While I like the idea of making my own knifes and handles, realistically I don't be playing with steel any time soon. I don't have enough time to do all the wood working that I want to do.

I would, however, like to make some handles for kitchen knifes. I see some decent looking Damascus steel blades from woodcraft, but I just have to think there are better ones out there. I also was looking around for some tutorials for handle making. I didn't really see anything, so is it as easy as epoxying the wood to the steel and hand shaping the wood? Or are there other tips and tricks to do it faster and better?

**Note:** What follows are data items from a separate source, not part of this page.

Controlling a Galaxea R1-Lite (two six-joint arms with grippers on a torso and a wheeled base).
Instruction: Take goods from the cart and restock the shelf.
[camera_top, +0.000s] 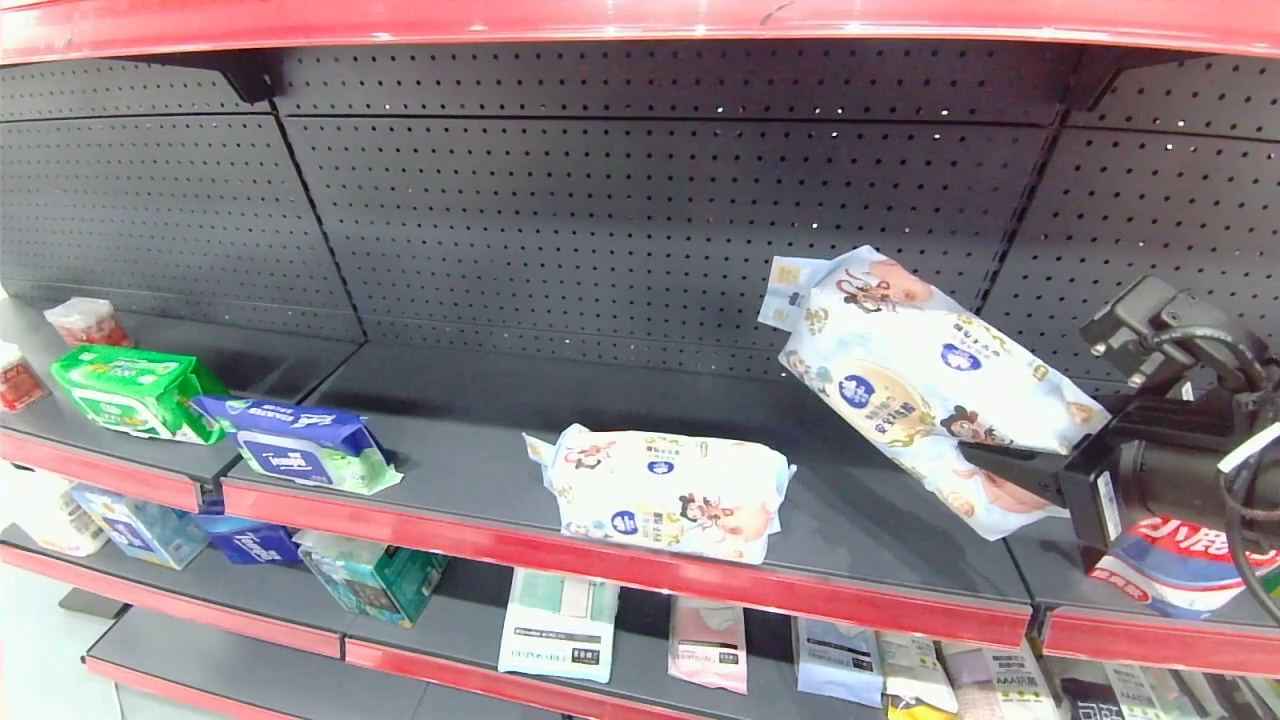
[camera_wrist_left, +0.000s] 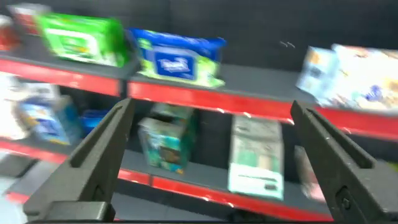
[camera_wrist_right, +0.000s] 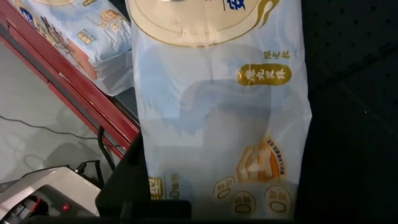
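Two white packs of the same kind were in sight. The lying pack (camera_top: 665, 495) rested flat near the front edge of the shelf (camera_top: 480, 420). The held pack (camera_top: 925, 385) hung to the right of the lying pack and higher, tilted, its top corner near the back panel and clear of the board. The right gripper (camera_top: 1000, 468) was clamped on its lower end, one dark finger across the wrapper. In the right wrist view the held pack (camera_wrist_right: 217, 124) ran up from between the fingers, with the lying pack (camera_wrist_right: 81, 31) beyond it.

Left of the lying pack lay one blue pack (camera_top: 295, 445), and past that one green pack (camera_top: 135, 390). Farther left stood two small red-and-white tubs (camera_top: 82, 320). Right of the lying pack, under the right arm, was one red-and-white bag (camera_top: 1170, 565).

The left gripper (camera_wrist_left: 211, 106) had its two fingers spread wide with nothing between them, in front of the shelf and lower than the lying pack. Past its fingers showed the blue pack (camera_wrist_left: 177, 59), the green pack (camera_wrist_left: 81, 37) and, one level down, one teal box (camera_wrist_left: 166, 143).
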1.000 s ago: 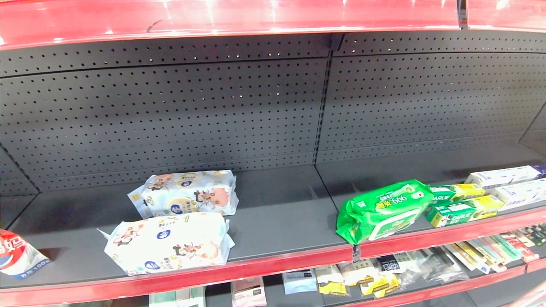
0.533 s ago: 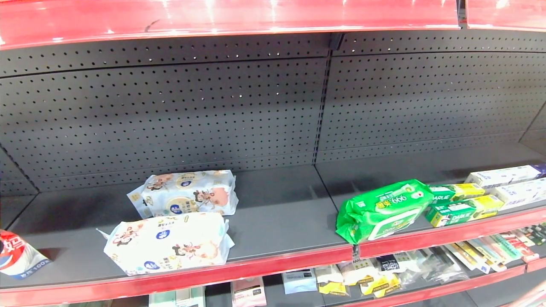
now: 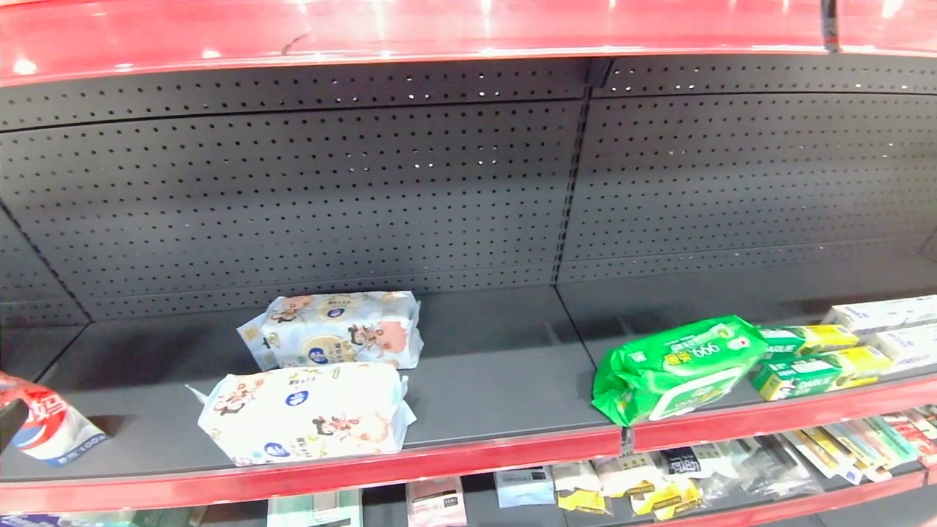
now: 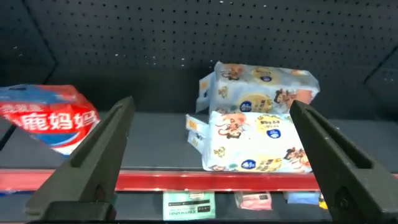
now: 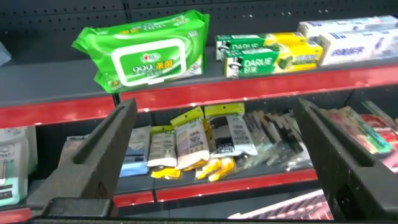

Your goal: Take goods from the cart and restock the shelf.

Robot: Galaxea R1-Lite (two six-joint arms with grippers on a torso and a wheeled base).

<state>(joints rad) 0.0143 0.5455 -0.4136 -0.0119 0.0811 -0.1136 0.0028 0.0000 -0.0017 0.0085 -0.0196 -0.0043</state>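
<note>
Both arms hang empty before the shelf (image 3: 498,366). The left gripper (image 4: 211,106), its fingers (image 4: 93,162) spread wide, faces the front cartoon-printed pack (image 3: 307,413) lying at the red lip. The rear cartoon-printed pack (image 3: 337,329) sits just behind it, and a red, white and blue pack (image 3: 51,432) lies near the left end. The right gripper (image 5: 216,106), fingers (image 5: 348,168) just as wide, faces a green wipes pack (image 3: 677,366) at the front edge, with green-and-yellow toothpaste boxes (image 3: 812,359) just beside it on the right, white boxes (image 3: 886,326) beyond those, and small packets (image 5: 205,140) on the level below.
</note>
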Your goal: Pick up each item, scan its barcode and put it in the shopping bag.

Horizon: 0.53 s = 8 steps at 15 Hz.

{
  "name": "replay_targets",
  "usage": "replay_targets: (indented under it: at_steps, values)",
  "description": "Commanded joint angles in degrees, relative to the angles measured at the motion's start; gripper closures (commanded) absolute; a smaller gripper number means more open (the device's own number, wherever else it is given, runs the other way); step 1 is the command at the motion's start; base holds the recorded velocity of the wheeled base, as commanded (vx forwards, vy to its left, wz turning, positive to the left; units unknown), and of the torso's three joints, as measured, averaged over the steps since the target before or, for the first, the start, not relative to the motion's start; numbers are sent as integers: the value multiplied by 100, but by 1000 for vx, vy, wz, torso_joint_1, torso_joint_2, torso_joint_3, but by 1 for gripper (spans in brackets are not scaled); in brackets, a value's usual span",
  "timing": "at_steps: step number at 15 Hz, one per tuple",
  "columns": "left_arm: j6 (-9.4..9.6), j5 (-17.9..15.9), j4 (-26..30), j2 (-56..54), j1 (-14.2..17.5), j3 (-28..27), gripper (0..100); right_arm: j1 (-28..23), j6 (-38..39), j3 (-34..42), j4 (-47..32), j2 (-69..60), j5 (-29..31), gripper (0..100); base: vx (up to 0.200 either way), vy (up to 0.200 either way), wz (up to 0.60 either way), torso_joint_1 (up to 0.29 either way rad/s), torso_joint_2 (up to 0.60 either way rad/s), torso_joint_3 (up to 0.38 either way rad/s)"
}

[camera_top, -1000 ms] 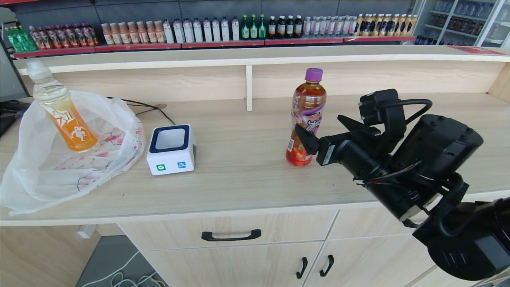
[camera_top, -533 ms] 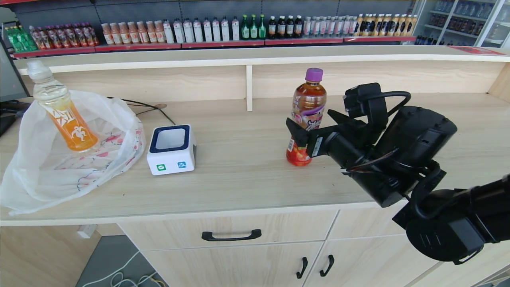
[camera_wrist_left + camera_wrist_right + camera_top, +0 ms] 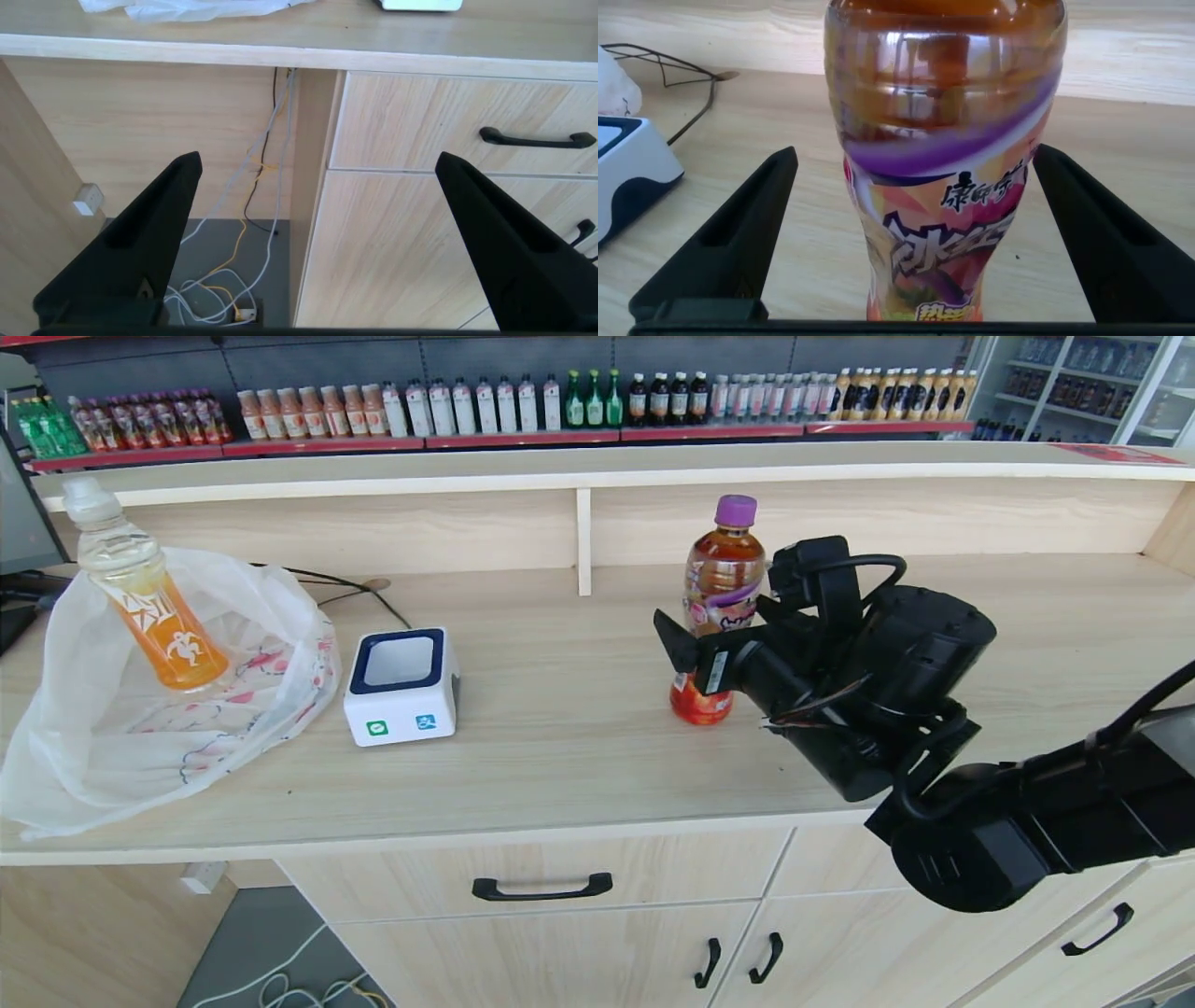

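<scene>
shop shelving is seen behind a wooden counter (image 3: 560,747). toward the counter's right half the tea bottle (image 3: 721,581) stands upright, long axis vertical. it is flanked mid-label by the right gripper (image 3: 715,627), spread wide and holding nothing. closing is judged the next need.

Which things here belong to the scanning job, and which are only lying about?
Job: tea bottle, scanner, bag, orange bottle in it, right gripper with jaws open around the tea bottle.
Lying about: cables, shelf bottles.
</scene>
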State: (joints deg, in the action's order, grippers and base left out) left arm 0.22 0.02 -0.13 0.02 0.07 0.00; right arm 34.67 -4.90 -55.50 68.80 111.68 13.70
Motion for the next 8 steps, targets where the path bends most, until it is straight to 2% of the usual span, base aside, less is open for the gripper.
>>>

Any recommendations for a high quality source of Damascus steel kitchen knifes?

Thanks,
Derek


----------



## Mike1950 (Aug 4, 2014)

I have used one of the ones from WC and a very nice DS paring knife from Jantz supply. Both are Kathies go to knifes stay sharp and are easy to sharpen. Smaller one in first pic is paring and olive handled is WC. There is a very good build thread in classroom. Knifes are fun

Reactions: Like 1


----------



## Molokai (Aug 4, 2014)

I think there is my tutorial somewhere on forum about shaping a handle.


----------



## dvoigt (Aug 4, 2014)

Molokai said:


> I think there is my tutorial somewhere on forum about shaping a handle.



Yes, I saw that post. That is helpful.

So it seems like people are happy with the WC steel. Or at least that is a good place to start.


----------



## robert flynt (Aug 4, 2014)

Google Alabama Damascus, Brad Vice is the owner and his steel holds a good edge and won't break your bank.

Reactions: Agree 3


----------